Une météo capricieuse, une pandémie qui entrave les échanges internationaux et la circulation des travailleurs, des marchés que personne n’arrive à réguler : ce cocktail est à l’origine de l’une des plus importantes hausses des prix alimentaires. Selon l’Organisation des Nations unies pour l’alimentation et l’agriculture (FAO), le coût du panier de base est au plus haut depuis juillet 2011. En un an, il a même augmenté de 31%. On s’en doute, cette inflation est une source d’inquiétude pour nombre de pays importateurs dont fait partie l’Algérie.
 
Récoltes décevantes
 
Dans le détail, le blé tendre (utilisé pour le pain) et dur (utilisé pour les pâtes), l’huile de palme, le sucre et les produits laitiers sont les plus concernés par cette hausse avec parfois des pics à 63% pour le blé dur.
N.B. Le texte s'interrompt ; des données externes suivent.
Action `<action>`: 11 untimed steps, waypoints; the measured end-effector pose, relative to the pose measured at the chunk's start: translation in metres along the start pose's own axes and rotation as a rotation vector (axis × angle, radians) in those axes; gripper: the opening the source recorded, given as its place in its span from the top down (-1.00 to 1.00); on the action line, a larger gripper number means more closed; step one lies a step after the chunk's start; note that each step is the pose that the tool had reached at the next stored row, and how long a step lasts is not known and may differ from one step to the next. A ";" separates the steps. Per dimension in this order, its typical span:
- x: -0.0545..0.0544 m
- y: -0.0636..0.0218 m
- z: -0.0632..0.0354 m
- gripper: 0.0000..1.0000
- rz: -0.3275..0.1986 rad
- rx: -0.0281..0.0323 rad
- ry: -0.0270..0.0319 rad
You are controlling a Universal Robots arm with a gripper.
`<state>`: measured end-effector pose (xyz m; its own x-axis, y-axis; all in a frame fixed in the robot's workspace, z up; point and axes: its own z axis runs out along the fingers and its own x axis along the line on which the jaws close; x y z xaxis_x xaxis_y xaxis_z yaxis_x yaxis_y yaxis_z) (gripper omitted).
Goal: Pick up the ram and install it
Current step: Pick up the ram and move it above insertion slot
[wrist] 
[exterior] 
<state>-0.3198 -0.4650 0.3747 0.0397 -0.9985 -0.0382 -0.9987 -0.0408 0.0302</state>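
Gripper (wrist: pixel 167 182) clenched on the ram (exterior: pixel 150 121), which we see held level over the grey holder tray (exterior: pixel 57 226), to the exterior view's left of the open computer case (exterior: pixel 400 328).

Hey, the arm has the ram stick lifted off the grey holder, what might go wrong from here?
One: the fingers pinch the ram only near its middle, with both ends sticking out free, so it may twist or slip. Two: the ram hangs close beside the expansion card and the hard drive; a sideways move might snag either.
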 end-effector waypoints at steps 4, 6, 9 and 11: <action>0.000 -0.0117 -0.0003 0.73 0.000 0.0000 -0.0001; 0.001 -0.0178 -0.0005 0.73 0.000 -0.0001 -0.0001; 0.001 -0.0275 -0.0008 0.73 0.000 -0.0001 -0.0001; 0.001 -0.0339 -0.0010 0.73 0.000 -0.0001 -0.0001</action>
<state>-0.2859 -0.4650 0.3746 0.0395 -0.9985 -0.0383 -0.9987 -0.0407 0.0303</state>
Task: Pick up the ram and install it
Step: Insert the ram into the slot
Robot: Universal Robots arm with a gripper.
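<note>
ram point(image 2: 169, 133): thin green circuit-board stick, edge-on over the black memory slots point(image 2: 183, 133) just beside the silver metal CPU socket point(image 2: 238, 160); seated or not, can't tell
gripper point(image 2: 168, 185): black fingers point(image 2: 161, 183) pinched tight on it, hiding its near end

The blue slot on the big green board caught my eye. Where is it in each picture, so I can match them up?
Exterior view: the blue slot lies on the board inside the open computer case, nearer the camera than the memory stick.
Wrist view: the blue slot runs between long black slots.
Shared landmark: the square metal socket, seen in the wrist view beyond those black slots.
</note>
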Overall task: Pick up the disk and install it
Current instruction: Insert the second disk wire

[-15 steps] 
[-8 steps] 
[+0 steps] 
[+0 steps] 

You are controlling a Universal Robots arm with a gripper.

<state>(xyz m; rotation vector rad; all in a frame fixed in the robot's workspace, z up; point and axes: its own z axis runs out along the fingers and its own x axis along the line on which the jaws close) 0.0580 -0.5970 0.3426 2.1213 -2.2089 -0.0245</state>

Les mauvaises récoltes dans de nombreux pays céréaliers expliquent cette situation. En 2020, le Canada, la Russie et les États-Unis ont enregistré des productions inférieures à leur moyenne décennale. La bonne nouvelle, néanmoins, c’est que le crû 2021 sera totalement différent avec de meilleures récoltes, ce qui devrait pousser les prix à la baisse.
 
L’autre raison est la pandémie de Covid-19. Confinements successifs, hausse de la mortalité chez les paysans, absence de vaccination dans certains pays, tout cela a affecté à la fois la production alimentaire mais aussi les circuits de distribution et de commercialisation. En Malaisie, l’absence de travailleurs migrants due aux restrictions sanitaires a affecté la production d’huile de palme dont les prix ont augmenté de 20% depuis l’été. Dans ce cas précis, la perspective de nouvelles vagues de la pandémie ne devrait pas arranger les choses. Autrement dit, les pays producteurs qui disposent d’une main-d’œuvre locale conséquente ou alors d’une mécanisation avancée, comme c’est le cas aux États-Unis, s’en tirent mieux que les pays qui font appel à des saisonniers étrangers.
 
Comme c’est souvent le cas dans une situation haussière, le rôle des marchés financiers n’est pas à négliger. On sait que beaucoup d’argent circule en ce moment dans ces places en raison des politiques de taux faibles menées par les Banques centrales. Et cet argent est investi dans ce qui peut rapporter plus que de simples obligations. Sur les marchés à terme spécialisés dans les matières premières alimentaires, l’activité est en hausse sensible depuis plus d’un an, signe que les fonds d’investissement sont actifs. On se souvient qu’ils avaient largement contribué à l’agflation de la fin des années 2000 (1).
 
Famine en hausse
 
Quoi qu’il en soit, cette hausse est une très mauvaise nouvelle pour les pays en situation de fragilité. Le Programme alimentaire mondial (PAM) en dénombre 43 et tire la sonnette d’alarme. En 2021, 45 millions de personnes sont menacées par la famine (43 millions en 2020 et 27 millions en 2019). Un chiffre qui doit autant à la crise sanitaire et aux mauvaises récoltes qu’à la crise en Afghanistan où 8,5 millions de personnes sont désormais exposées à la famine en l’absence d’aide internationale. A bien des égards, l’année 2021 semble être un indicateur de ce que risque d’affronter l’humanité dans les décennies à venir : la combinaison tragique des conséquences agricoles d’une mauvaise météo couplée à des crises géopolitiques et sanitaires.
 
(1) Lire les chroniques économiques dans Le Quotidien d’Oran : « Aglfation » (27 février 2008) et « Agflation, le retour » (21 mai 2013).